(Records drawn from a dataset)
++++++++

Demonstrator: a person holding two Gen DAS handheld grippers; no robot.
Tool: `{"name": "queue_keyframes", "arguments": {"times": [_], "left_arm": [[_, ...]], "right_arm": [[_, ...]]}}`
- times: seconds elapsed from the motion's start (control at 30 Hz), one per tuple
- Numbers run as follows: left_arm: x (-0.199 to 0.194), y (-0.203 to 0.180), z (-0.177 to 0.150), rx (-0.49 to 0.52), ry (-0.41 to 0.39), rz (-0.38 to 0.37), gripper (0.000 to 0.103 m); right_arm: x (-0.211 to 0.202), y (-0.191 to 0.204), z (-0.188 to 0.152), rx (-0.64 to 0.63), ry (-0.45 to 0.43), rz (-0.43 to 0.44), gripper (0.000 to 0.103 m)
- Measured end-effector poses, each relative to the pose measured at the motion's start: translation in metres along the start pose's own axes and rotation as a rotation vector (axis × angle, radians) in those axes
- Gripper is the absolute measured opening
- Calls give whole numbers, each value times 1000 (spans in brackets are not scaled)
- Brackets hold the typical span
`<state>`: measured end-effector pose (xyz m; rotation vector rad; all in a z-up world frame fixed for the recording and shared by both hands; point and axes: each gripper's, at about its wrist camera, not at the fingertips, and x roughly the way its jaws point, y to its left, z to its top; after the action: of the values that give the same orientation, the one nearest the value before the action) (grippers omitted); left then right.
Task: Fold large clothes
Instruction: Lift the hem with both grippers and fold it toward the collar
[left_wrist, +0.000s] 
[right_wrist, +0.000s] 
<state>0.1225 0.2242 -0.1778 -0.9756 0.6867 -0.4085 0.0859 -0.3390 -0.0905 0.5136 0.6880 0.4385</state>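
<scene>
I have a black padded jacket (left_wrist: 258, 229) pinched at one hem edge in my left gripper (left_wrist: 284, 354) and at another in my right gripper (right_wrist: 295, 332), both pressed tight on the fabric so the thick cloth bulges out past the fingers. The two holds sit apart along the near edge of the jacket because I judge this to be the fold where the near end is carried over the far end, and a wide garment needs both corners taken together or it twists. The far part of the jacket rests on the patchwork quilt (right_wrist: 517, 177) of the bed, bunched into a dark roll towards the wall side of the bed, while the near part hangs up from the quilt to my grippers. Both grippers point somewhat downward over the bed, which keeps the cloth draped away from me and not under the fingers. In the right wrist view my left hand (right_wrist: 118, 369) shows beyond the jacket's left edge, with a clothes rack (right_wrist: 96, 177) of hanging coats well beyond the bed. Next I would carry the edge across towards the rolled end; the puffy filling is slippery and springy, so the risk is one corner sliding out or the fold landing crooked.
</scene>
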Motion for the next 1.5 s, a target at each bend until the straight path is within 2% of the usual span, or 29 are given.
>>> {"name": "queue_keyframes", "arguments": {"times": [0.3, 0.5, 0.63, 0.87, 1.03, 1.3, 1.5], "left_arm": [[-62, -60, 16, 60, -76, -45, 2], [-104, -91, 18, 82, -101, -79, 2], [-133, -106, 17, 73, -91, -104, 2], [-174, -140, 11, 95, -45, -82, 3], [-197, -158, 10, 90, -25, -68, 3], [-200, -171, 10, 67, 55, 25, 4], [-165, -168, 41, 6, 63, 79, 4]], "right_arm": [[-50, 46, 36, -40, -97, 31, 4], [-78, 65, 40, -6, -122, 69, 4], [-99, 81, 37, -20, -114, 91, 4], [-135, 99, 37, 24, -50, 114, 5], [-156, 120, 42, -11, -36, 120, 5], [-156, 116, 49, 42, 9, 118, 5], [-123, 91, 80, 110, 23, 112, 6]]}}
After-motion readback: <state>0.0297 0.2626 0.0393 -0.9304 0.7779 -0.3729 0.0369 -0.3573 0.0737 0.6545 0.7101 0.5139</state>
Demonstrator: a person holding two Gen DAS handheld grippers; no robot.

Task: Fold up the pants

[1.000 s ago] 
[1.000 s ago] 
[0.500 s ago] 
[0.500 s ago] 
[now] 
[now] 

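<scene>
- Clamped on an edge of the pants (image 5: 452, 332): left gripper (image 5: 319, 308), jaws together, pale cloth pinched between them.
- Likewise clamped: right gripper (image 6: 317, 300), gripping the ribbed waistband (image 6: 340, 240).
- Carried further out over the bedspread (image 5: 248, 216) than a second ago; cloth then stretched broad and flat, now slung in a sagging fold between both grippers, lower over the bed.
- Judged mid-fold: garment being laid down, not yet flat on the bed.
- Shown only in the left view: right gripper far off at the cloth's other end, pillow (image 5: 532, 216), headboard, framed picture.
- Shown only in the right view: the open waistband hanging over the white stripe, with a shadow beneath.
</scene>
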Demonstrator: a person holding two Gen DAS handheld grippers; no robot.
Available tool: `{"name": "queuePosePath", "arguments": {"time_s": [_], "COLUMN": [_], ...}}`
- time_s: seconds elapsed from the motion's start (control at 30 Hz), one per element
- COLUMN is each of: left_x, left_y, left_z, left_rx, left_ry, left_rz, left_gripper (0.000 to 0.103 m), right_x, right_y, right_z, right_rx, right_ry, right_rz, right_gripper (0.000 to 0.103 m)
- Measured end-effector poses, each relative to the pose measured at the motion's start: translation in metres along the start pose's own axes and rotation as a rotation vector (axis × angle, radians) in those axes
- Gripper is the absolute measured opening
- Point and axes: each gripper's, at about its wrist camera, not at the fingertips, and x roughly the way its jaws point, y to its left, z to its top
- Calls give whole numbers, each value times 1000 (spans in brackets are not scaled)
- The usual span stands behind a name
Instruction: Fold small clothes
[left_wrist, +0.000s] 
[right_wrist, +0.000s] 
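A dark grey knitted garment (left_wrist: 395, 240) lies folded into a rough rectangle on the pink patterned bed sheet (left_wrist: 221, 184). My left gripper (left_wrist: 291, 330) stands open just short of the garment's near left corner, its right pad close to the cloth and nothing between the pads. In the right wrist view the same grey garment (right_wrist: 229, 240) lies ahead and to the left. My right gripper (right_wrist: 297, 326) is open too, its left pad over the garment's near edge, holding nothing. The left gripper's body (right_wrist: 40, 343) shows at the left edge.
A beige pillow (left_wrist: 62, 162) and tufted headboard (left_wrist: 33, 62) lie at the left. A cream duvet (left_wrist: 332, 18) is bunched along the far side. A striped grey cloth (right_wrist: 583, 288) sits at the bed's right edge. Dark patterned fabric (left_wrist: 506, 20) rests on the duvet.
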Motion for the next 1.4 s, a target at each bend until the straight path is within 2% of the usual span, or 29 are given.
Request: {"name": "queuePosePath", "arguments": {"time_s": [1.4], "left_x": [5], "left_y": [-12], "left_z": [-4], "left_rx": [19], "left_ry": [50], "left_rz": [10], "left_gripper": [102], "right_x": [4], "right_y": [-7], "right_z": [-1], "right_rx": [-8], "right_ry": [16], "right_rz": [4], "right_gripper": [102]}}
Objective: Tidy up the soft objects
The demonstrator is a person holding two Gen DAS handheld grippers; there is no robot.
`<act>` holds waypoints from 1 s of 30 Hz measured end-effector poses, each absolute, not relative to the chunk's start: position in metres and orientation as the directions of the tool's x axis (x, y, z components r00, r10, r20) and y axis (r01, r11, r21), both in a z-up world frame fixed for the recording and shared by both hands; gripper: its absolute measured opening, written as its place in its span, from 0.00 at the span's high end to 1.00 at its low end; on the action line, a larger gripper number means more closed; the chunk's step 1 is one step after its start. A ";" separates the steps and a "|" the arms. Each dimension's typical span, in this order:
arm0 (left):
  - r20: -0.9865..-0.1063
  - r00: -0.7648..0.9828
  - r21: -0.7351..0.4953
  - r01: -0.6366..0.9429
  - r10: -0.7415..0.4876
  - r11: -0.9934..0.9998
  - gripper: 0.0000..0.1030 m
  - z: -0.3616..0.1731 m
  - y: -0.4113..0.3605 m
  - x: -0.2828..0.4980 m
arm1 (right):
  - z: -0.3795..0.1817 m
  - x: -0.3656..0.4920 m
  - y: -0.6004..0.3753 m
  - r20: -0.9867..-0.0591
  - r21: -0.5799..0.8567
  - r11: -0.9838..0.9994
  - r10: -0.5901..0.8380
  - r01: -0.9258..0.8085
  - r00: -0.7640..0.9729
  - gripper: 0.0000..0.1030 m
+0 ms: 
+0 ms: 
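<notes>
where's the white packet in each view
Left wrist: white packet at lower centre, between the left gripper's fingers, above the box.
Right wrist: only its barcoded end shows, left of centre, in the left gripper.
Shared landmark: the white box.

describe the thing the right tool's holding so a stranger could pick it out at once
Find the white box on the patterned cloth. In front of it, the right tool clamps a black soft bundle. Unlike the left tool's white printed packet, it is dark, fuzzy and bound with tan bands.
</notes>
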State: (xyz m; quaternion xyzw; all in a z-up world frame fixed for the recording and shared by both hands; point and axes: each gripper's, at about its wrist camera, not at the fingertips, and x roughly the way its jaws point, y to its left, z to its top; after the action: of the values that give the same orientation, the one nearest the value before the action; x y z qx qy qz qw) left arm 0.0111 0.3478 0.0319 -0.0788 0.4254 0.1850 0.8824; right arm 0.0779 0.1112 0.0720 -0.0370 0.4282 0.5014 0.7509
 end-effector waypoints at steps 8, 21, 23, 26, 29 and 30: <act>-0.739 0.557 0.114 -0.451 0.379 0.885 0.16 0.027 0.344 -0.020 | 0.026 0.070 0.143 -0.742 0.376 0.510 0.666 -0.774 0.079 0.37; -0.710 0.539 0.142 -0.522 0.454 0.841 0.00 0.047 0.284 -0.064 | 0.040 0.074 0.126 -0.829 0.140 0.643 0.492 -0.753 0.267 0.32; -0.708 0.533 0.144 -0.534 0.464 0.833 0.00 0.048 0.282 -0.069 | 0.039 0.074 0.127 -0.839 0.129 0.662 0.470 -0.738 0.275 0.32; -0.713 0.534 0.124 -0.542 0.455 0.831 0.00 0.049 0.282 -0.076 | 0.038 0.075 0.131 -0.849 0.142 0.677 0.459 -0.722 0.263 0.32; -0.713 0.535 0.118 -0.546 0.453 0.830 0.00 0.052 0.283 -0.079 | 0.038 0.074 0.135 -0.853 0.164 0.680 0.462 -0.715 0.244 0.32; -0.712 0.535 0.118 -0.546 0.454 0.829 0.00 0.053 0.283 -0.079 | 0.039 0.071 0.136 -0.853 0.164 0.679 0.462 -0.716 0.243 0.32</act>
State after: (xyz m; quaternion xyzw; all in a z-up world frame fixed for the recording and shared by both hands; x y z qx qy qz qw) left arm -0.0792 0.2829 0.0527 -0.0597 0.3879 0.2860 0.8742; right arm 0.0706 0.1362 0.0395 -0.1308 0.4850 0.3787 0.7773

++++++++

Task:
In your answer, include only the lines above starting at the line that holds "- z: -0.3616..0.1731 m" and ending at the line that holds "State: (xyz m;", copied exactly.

Result of this task:
  - z: -0.3616..0.1731 m
  - y: -0.4113..0.3605 m
  - x: -0.2828..0.4980 m
arm1 (right):
  - z: -0.3795..0.1817 m
  - x: -0.3656..0.4920 m
  - y: -0.6004..0.3753 m
  - r20: -0.9867..-0.0591
  - r21: -0.5799..0.8567
  - r11: -0.9838..0.9994
  - r10: -0.5901..0.8380
  - r01: -0.9258..0.8085
  - r00: -0.7640..0.9729
  - gripper: 0.0000..0.1030 m
+0 ms: 
+0 ms: 
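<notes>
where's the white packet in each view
Left wrist: white packet at lower centre, between the left gripper's fingers, above the box.
Right wrist: only its barcoded end shows, left of centre, in the left gripper.
Shared landmark: the white box.

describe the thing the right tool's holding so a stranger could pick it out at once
Find the white box on the patterned cloth. In front of it, the right tool clamps a black soft bundle. Unlike the left tool's white printed packet, it is dark, fuzzy and bound with tan bands.
</notes>
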State: (xyz m; quaternion xyzw; all in a z-up world frame fixed for the recording and shared by both hands; point and axes: each gripper's, at about its wrist camera, not at the fingertips, and x roughly the way its jaws point, y to its left, z to its top; after the action: of the values that give the same orientation, the one nearest the value before the action; x y z qx qy qz qw) left arm 0.0111 0.3478 0.0319 -0.0788 0.4254 0.1850 0.8824; right arm 0.0779 0.1112 0.0720 -0.0370 0.4282 0.5014 0.7509

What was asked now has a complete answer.